Brexit & Women’s Rights

Today has undoubtedly been an incredibly momentous day in British history, as the news broke that Britain was to leave the EU after a nail-biting referendum. Whether you were in the ‘Remain’ or the ‘Leave’ camp, I think everyone can agree that we’ve all been hit with quite a shock.

While the immediate consequences of Brexit have been the crash of the British pound, the resignation of our Prime Minister and lots of bickering on Facebook, the question that dawned on me as the dust started to settle was how this was going to affect women.

  • Employment rights 

As an employment lawyer, I know that a large number of our rights at work are derived from and enshrined in EU directives, such as the right to maternity leave, the right not to suffer sex discrimination and the right to equal pay for equal work. While it would be very unlikely for the Government and employers to start reneging on the benefits and protections we have now grown accustomed to, it does raise serious questions about who exactly is going to be looking out for the best interests of women if we are an insular and self-serving nation with no accountability to a higher structure.


Will Brexit affect the pay gap?

Labour MP Harriet Harman raised similar concerns during the campaign stating, “We are not in a state of nirvana on women’s rights at any stretch of the imagination. With women it is two steps forward, one step back. We have to be careful this isn’t a major step back.”

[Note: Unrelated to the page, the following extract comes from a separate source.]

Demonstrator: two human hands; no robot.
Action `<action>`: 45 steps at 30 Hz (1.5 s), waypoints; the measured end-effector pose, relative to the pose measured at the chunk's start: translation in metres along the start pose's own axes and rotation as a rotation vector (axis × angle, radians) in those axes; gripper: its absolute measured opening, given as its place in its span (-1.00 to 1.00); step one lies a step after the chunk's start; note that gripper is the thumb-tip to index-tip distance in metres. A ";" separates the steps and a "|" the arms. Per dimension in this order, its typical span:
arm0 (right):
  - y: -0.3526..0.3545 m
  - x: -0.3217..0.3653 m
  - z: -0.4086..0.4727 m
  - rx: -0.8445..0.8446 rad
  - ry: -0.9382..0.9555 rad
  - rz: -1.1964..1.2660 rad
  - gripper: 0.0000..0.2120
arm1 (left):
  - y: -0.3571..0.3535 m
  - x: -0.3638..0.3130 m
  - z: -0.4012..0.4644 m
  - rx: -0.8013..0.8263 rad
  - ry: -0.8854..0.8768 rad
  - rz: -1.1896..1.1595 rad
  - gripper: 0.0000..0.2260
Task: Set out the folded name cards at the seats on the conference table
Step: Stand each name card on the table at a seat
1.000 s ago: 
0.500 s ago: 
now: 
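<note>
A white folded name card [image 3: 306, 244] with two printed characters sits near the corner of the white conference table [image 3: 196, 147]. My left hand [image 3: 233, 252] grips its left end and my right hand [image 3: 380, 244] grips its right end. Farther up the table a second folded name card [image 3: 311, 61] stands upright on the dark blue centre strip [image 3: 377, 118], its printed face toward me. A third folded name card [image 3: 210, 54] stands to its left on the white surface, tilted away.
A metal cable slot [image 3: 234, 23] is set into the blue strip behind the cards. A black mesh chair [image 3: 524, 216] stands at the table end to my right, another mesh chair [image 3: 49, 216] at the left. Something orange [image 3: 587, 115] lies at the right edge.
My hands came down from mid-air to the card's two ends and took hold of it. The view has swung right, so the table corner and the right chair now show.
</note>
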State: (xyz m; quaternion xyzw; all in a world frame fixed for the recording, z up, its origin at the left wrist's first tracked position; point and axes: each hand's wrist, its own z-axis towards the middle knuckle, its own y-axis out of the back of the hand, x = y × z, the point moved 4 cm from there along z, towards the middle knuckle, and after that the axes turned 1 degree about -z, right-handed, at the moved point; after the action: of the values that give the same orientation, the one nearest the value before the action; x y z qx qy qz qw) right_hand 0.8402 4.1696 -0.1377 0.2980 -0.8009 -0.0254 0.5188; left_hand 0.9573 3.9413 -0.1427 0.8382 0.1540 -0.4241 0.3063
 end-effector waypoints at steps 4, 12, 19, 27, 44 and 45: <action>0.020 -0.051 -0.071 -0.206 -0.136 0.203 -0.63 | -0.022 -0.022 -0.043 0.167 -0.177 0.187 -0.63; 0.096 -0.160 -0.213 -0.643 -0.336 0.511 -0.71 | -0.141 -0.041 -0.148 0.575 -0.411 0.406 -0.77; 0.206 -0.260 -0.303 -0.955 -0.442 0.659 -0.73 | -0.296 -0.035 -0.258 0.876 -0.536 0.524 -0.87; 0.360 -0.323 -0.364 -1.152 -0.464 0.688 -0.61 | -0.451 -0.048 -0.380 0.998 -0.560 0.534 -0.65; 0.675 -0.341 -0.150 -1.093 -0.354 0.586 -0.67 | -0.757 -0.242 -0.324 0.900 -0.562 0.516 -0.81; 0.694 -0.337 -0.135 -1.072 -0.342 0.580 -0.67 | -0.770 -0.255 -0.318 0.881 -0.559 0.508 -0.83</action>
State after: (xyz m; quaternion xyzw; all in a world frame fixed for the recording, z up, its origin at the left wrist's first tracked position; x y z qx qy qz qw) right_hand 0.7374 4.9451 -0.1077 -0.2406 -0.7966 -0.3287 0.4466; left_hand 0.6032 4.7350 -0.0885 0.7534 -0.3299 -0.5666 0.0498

It is important to acknowledge how much the EU has helped women’s rights, because we were not able to rely on our own parties to provide what women were so desperately seeking . “It is a paradox. The EU is as every bit woefully male-dominated as our own politics here…But Europe was an incredible strength to our elbow, because someone was agreeing with us. Because we couldn’t just be brushed aside.”

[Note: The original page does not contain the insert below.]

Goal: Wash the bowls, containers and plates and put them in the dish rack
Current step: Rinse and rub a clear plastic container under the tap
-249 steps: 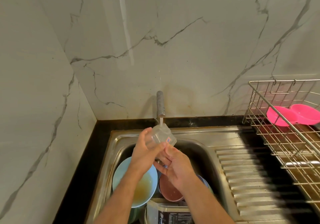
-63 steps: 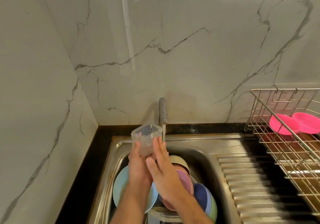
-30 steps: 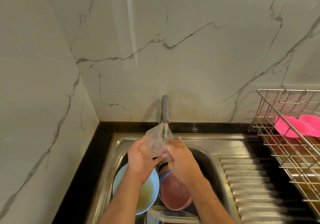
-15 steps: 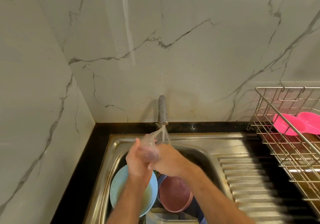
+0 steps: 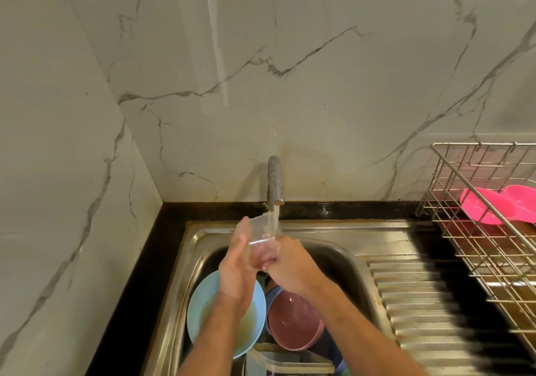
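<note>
**Clear tub under the running tap**

Your left hand (image 5: 236, 262) lies flat along the left side of a small clear tub (image 5: 262, 240), fingers straight and pointing up. Your right hand (image 5: 287, 265) curls round its lower right side, gripping it. The tub sits tilted over the sink (image 5: 342, 253), its open rim touching the stream from the tap (image 5: 275, 181). Below in the basin: a light blue plate (image 5: 203, 309) at left, a mauve bowl (image 5: 293, 323) beside it, a clear box (image 5: 287, 364) at the near edge. Far right on the worktop (image 5: 145, 259), the wire dish rack (image 5: 487, 230) carries a pink dish (image 5: 499, 207).
</note>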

  • Violence against women 

While the rights of women in the workplace are hugely important, another issue to consider is the potential impact of Brexit on women’s physical safety.

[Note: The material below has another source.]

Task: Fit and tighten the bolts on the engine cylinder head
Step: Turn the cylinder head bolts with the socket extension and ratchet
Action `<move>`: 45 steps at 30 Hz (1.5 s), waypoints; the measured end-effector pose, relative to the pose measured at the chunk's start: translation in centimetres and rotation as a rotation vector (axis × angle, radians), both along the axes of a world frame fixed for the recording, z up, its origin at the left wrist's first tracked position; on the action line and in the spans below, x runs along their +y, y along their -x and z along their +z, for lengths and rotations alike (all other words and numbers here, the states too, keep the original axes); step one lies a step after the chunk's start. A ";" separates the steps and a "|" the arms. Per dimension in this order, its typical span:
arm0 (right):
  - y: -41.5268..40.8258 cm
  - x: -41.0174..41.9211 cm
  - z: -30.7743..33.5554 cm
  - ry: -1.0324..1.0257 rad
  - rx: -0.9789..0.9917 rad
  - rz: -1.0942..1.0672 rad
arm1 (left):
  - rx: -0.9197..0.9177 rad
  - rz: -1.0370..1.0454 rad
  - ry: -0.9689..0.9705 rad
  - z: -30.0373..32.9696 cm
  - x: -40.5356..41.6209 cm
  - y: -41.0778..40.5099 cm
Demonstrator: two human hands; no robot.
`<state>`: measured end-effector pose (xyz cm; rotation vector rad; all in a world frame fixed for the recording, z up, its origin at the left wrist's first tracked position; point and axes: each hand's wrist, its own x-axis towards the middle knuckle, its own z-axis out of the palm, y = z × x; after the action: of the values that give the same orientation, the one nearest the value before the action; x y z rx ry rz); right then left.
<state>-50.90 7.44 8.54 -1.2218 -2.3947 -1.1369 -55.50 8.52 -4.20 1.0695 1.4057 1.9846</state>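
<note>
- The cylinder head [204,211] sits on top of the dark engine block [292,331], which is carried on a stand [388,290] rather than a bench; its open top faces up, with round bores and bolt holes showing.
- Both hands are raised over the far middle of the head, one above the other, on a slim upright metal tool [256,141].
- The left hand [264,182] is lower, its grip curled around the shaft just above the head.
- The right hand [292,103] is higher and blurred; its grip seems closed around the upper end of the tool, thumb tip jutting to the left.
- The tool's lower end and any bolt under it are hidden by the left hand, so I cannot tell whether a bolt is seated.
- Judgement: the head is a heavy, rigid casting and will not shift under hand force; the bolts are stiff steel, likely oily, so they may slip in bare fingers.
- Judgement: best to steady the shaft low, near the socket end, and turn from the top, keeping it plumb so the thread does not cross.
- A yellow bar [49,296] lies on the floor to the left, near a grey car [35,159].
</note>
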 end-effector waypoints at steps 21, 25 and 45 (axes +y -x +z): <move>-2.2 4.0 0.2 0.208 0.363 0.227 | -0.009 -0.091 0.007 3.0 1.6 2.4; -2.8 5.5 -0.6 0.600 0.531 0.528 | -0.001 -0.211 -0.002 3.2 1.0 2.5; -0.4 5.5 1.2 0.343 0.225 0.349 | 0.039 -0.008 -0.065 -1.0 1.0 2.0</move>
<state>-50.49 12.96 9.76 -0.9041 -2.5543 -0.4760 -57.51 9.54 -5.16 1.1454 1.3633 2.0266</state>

The statistics on human trafficking show that 80% of its victims are women; something which the EU continues to tackle with the Anti-Trafficking Directive. When this was implemented in 2011, it sought to create a multinational framework of protection through support, prevention and a goal to fight the problem at grassroots level.

One of the most prevalent arguments for the ‘Leave’ campaign during this referendum was immigration. The recent ‘migrant crisis’ has seen refugees fleeing unimaginable suffering and hardship in the search for safety and a brighter future.

The leader of the Women’s Equality Party, Sophie Walker, wrote today, “Within the new catch-all term ‘migrant’, there are women fleeing persecution, violence and human rights violations and many of them have come to Britain for the chance of a new beginning. Let us not close our doors to them. Let us instead make our country the kind of place where they can thrive, where their gender does not limit their right to safety, to employment, and to a home.” 


Sophie Walker

It’s unfortunately well known that the group which suffers the most during times of war is women. Displacement and poverty are important factors in this, but there are also more gender specific issues such as sexual violence and pregnancy to take into account. Like many, I now fear that our closing borders will mean that helping these women is going to be a bigger challenge than ever.

  • Power for women 

Thanks to the EU, several initiatives have meant that women have had the opportunity to get into science, technology and entrepreneurship. This has enabled women to enter the labour market, something which would obviously benefit the world economy if it were able to happen globally. Not only this, the very existence of the EU has raised the question of female representation in politics.  Since 2003, the European Commission has spent considerable time questioning and analysing how gender parity has progressed and has encouraged women to be placed in decision making positions.

For those who, like me, were hoping that Britain would remain in the EU, it can be easy to feel negative about the result. However, after a day of dwelling on disappointment it is important to see what positives we can find in this situation.

Breaking off from the EU will mean that there are going to be a lot of changes going on in our country. The fallout from this outcome will mean that a great number of decisions will need to be made, as our country recovers and seeks new leadership. Could this finally be an opportunity for women to get involved in important decision making and help to create a new Britain which is a step closer to equality? A happy Britain is going to be one where all sectors of society feel that their needs are being met. Surely that means that we need diversity at the very table where these changes are going to be made?


I know I speak for a lot of people when I say that I still consider myself a citizen of Europe. While we will never get rid of borders, we all exist as one human race. While there will always be things that separate us and make us different, our similarities will connect us. While we may have been divided in everything from politics to geography today, I still believe that we are better off united. The world’s problems cannot be solved unless we learn to put our differences aside and tolerance, love and respect first. Whatever has happened today, I still have hope for the future of equality.